The most harrowing exhibit at the museum is undoubtedly the depiction of the 2.18 Subway incident at Jungangno Station. A fire had broken out during a late-morning in February, 2003. Lack of safety measures in the subway cars at the time lead to the deaths of nearly 200 passengers aboard two cars. The Daegu Citizens’ Safety Museum shows visitors a dramatization of the event, while sitting in a 3D theater with shaking seats. It’s a rather disturbing recollection of the events of that day, filled with drama and sadness, but is effective in passing the message along to the viewer: don’t skimp out on safety or planning for safety.

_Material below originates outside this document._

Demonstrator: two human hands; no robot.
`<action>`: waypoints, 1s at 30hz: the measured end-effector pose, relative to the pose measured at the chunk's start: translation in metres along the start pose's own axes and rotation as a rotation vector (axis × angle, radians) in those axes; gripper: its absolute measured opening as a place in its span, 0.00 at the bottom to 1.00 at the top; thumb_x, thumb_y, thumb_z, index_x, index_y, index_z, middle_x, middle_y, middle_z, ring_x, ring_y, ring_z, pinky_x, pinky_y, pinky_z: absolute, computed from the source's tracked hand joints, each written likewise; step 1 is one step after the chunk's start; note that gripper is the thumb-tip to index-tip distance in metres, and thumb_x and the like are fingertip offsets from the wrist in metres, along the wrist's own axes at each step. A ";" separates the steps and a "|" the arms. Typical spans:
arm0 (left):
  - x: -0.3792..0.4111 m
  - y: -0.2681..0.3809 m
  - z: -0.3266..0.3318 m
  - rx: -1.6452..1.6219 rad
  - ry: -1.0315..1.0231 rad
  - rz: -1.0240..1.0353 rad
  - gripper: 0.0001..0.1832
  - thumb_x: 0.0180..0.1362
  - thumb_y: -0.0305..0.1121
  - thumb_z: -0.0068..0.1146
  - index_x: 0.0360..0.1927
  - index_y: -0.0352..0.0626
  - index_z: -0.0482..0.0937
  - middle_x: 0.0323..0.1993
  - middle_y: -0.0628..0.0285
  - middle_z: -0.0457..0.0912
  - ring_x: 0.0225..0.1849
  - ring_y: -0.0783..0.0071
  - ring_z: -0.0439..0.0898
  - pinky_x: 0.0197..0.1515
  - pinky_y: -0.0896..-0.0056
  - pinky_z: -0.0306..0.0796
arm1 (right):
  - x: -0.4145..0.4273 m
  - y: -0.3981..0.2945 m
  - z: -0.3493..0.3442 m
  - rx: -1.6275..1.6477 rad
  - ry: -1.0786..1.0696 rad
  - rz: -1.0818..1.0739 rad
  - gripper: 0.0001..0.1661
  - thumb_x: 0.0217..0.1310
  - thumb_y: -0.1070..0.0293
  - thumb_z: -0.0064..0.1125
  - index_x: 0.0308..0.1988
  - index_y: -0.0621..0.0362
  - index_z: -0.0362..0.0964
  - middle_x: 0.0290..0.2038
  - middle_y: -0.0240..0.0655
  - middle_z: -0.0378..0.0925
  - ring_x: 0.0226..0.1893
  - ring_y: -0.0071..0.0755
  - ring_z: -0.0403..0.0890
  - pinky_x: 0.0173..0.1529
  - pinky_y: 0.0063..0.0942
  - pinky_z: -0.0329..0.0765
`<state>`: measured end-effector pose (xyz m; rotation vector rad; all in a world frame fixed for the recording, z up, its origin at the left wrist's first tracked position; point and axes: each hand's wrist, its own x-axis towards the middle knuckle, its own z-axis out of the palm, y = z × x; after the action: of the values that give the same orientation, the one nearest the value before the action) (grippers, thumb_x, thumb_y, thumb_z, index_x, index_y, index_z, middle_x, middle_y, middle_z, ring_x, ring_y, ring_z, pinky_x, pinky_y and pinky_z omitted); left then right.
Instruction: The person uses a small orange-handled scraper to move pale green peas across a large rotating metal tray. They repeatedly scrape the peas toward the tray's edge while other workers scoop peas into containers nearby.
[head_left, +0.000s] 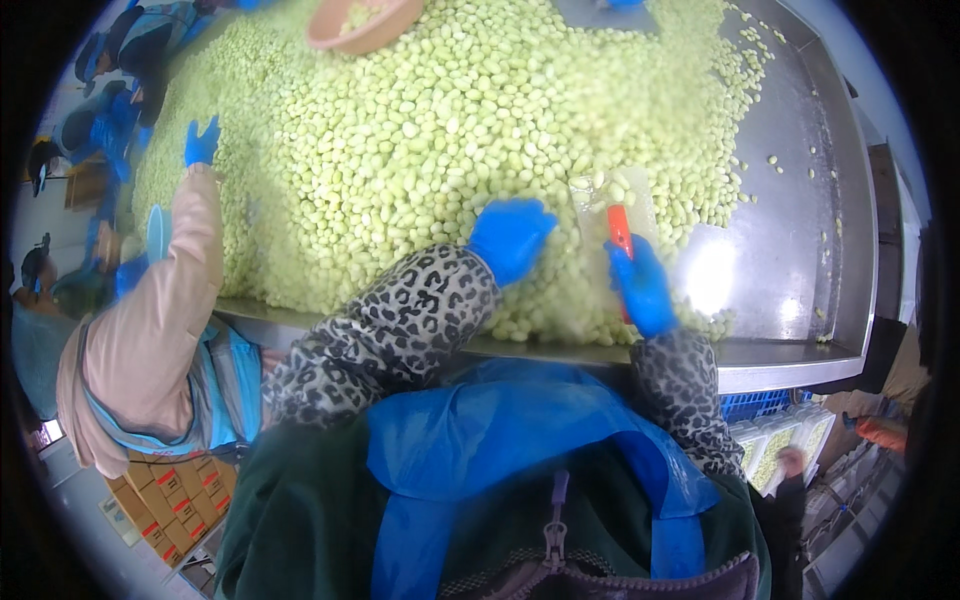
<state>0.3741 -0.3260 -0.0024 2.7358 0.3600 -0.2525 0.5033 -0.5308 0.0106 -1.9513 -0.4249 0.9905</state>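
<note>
A thick layer of pale green, grape-like oval fruits (420, 142) covers much of a metal-walled work table. My right hand (645, 289), in a blue glove, grips the red handle (619, 229) of a flat translucent tool. Several fruits lie on the tool's sheet-like part (637, 187), whose exact form is hard to make out. Just left of it, my gloved left hand (512, 238) rests over the fruits with its fingers bent down. Its fingertips are hidden, so whether it holds any fruit cannot be told.
A pinkish bowl (364, 26) with some fruits sits at the far side. The table's raised metal rim (795, 367) runs along the front. At left a co-worker's gloved hand (201, 141) reaches over the fruits. White trays of fruits (776, 450) stand below at right; cartons (176, 499) are stacked at lower left.
</note>
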 end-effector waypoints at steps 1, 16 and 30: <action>0.003 0.000 -0.002 0.038 -0.001 0.039 0.14 0.59 0.35 0.60 0.49 0.47 0.81 0.42 0.56 0.80 0.44 0.56 0.81 0.46 0.57 0.76 | -0.002 -0.003 -0.004 -0.026 0.022 -0.004 0.25 0.70 0.53 0.55 0.56 0.59 0.68 0.32 0.37 0.76 0.30 0.29 0.76 0.36 0.31 0.75; -0.073 -0.015 -0.015 -0.230 0.324 -0.030 0.18 0.58 0.33 0.62 0.53 0.47 0.80 0.46 0.57 0.81 0.45 0.59 0.81 0.48 0.63 0.78 | -0.044 0.014 -0.023 -0.195 0.312 -0.155 0.35 0.69 0.56 0.60 0.65 0.68 0.63 0.60 0.54 0.72 0.59 0.44 0.75 0.62 0.36 0.73; -0.045 -0.020 0.031 0.167 0.072 0.054 0.12 0.57 0.28 0.61 0.45 0.48 0.82 0.41 0.59 0.80 0.42 0.64 0.81 0.44 0.62 0.77 | -0.062 0.029 -0.031 -0.403 0.068 -0.172 0.37 0.74 0.57 0.48 0.70 0.70 0.49 0.64 0.55 0.65 0.61 0.43 0.71 0.65 0.35 0.72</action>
<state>0.3213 -0.3290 -0.0272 2.9199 0.2955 -0.1774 0.4863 -0.6029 0.0250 -2.2515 -0.7878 0.7677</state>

That part of the exhibit ends with visitors learning how to respond to an emergency in the subway: notify the operator by a push-button in each car, know the location of all fire extinguishers, and understand the procedures for turning off the air compression that holds the doors together and how to force the doors open for escape. Visitors then go through a mock scenario in a real-sized subway car. The lights are turned off and a fog machine simulates smoke. Visitors then follow the steps they’ve learned and make their escape.
The Daegu Citizens’ Safety Museum is a very well organized and effective tool for teaching this wonderful community about the importance of maintaining a safe home and workplace. If for nothing else, I recommend the subway exhibit. Each time I pass by Jungangno Station, I still think about what I learned that day and when I exit the subway among the throng of commuters, I notice the reflective signs and glow-in-the-dark tape lining the floors and leading towards a safe place.
Getting there: Head towards Palgong Mountain. In the restaurant/tourist hotels outside of Donghwasa Temple, you’ll see the museum on the left, on a hill.